“No cambiaría ser feriante por otro trabajo… A mí me gusta estar aquí”

Ana Astete, más famosa como “la Anita”, tiene 42 años y trabaja en la feria desde que tiene uso de la razón. Partió ayudando en el puesto de sus papás, pero ya hace 15 años que tiene el suyo propio.
La Anita es alegre, jovial y muy buena pa la talla. No hay nadie en la feria que no la conozca y eso la convierte en la regalona de las caseritas.

 

Esta feriante trabaja toda la semana sin parar. Los días martes y viernes se instala en la feria Sara Gajardo, los miércoles y sábado el la feria Río Duoro, y los jueves y domingo en la feria 3 de julio. Los lunes, que se supone es su día de descanso, los ocupa para ir a comprar más mercadería.

 

¿Cómo es un día normal de feria de la Anita?

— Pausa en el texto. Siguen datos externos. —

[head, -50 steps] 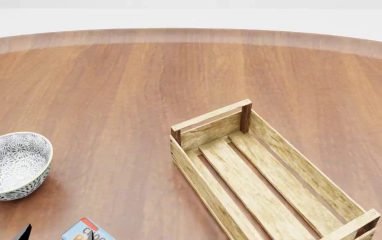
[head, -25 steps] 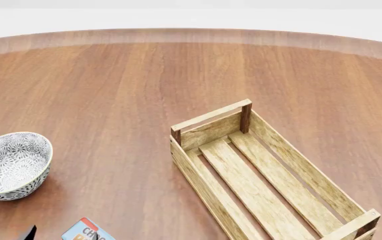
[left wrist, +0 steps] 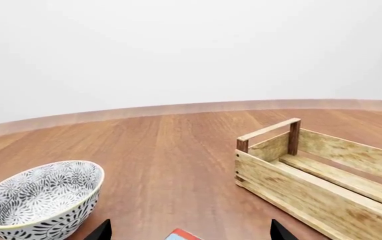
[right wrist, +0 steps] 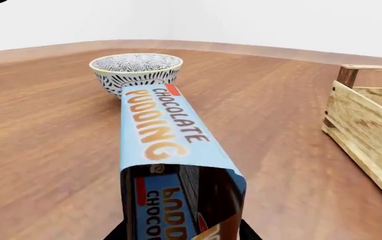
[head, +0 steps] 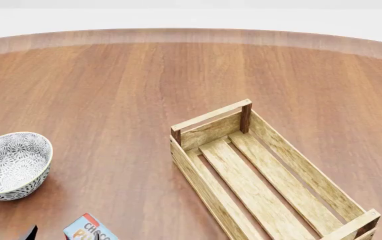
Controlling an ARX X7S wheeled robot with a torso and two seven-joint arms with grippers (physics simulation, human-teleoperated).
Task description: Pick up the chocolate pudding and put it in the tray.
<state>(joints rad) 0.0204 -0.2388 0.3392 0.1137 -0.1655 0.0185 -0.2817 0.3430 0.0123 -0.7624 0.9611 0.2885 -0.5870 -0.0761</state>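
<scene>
Since the earlier frame the chocolate pudding has risen a little, at 7 o'clock from the tray. Right gripper seems pinching it; left gripper is spread. Lift higher before crossing the tray wall.

Chocolate pudding and tray clipped at head-view bottom edge
</scene>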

Me levanto tipo 5.30 de la mañana, despierto a los niños para ir al colegio y después llegan los chiquillos pa partir a la feria. Dejo el camión cargado en la noche, porque subir todo en la mañana es terrible. Y ahí partimos pa la feria a instalarnos.

 

¿Cuánto tarda el proceso armar y desarmar el puesto?

Nos demoramos como 3 horas en armar el local, así que llegamos tipo 7 de la mañana y ya a las 10 estamos listos. A las 2.30 de nuevo tenemos que empezar a mover todo pa irnos pa tener desocupado a las 4.30.

 

¿Cómo sientes que te ha ayudado el Plan Amigos del Comerciante?

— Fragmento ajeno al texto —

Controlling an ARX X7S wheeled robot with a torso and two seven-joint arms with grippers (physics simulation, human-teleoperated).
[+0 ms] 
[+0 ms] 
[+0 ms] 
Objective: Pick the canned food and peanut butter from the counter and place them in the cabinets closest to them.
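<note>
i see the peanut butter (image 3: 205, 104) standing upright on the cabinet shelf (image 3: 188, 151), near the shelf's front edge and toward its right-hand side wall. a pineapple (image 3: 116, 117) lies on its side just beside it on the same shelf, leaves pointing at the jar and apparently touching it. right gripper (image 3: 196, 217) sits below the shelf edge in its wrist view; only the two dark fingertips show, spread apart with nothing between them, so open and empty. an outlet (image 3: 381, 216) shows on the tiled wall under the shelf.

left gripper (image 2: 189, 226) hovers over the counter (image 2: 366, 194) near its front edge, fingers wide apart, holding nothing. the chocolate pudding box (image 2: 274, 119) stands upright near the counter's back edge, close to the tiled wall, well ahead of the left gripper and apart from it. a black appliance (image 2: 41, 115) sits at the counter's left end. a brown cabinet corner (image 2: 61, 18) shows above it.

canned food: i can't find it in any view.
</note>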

Me han ayudado a organizar el puesto, a tener mejor vista, mejores ventas, me traen letreros y afiches.

Lo que más nos gustan son las bolsitas que vienen con los pañales, los regalos que vienen pegados, los bandeados, porque la gente mientras les esti regalando algo, les esti haciendo un cariñito, ellos felices. Cualquier regalito quedan contento los caseritos.

 

¿Qué es lo que más vendes, tu producto estrella?

Lo que más vendo es pañales y papeles higiénico. Ahí yo invierto harta moneda, porque es mi fuerte. Vendo noble doble hoja de 27 metros y panal, y pañales Babysec Premium

¿Cómo fueron tus inicios en la feria?

Yo partí con un puesto chiquitito, con un carrito de feria. Iba a comprar detergente y me despertaba a las 3 de la mañana a ayudar a mi papi y lo vendía en una esquinita. Pero no me querían dar la licencia. Pero yo no me rendí y luché hasta que la obtuve. Me ayudaron harto eso sí, porque confiaron en mí. Me prestaron plata, y yo siempre pagué todo al tiro.

 

¿Qué es lo que más te gusta de ser feriante?

El contacto con la gente, tirar la talla con mis vecinos, el contacto con la clientela, lograr que algunos caseritos me sean fieles y vengan a comprarme a mí siempre, aunque cuesta a veces 20 pesitos más que en otros lados. Porque aquí hay más variedad, encuentran de todo.